───── Information supplied ─────
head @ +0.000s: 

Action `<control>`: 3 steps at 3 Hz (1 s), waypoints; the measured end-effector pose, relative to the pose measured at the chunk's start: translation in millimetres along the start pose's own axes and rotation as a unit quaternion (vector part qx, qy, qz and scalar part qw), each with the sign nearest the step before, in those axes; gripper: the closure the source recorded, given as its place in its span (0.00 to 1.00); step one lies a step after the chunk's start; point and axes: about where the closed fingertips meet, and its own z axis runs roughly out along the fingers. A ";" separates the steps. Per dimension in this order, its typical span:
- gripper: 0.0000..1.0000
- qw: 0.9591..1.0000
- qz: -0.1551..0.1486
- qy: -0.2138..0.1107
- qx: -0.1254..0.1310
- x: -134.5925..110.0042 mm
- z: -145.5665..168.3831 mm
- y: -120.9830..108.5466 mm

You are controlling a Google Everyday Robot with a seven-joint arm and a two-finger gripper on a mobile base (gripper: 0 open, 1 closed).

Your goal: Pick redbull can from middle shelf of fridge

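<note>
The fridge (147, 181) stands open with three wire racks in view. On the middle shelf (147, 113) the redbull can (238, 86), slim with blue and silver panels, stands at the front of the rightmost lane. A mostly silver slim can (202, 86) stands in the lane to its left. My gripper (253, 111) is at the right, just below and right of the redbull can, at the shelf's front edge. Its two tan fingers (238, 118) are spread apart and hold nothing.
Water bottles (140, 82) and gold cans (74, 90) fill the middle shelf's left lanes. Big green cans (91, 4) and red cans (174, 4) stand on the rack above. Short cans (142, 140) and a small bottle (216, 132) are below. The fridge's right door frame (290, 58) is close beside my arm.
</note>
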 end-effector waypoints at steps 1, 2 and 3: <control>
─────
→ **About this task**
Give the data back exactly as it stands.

→ **Expected output**
head @ +0.000s: 

Action `<control>`: 3 steps at 3 Hz (1 s), waypoints; the measured end-effector pose, relative to the pose measured at the chunk's start: translation in millimetres along the start pose's own axes and rotation as a unit quaternion (vector part qx, qy, qz and scalar part qw), each with the sign nearest the step before, in those axes; gripper: the closure the source recorded, given as its place in its span (0.00 to 1.00); step one lies a step after the chunk's start; point and axes: about where the closed fingertips meet, and its own z axis runs roughly out along the fingers. A ";" separates the steps. Per dimension in this order, its typical span:
- gripper: 0.0000..1.0000
- qw: 0.9591..1.0000
- qz: -0.1551..0.1486
- qy: -0.2138..0.1107
- qx: -0.1254..0.1310
- x: -134.5925..110.0042 mm
- z: -145.5665..168.3831 mm
- y: -120.9830..108.5466 mm

You are controlling a Google Everyday Robot with a seven-joint arm and a two-finger gripper on a mobile base (gripper: 0 open, 1 closed).

Your goal: Pick redbull can from middle shelf of fridge

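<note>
The fridge (147, 181) stands open with three wire racks in view. On the middle shelf (147, 113) the redbull can (238, 86), slim with blue and silver panels, stands at the front of the rightmost lane. A mostly silver slim can (202, 86) stands in the lane to its left. My gripper (253, 111) is at the right, just below and right of the redbull can, at the shelf's front edge. Its two tan fingers (238, 118) are spread apart and hold nothing.
Water bottles (140, 82) and gold cans (74, 90) fill the middle shelf's left lanes. Big green cans (91, 4) and red cans (174, 4) stand on the rack above. Short cans (142, 140) and a small bottle (216, 132) are below. The fridge's right door frame (290, 58) is close beside my arm.
</note>
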 end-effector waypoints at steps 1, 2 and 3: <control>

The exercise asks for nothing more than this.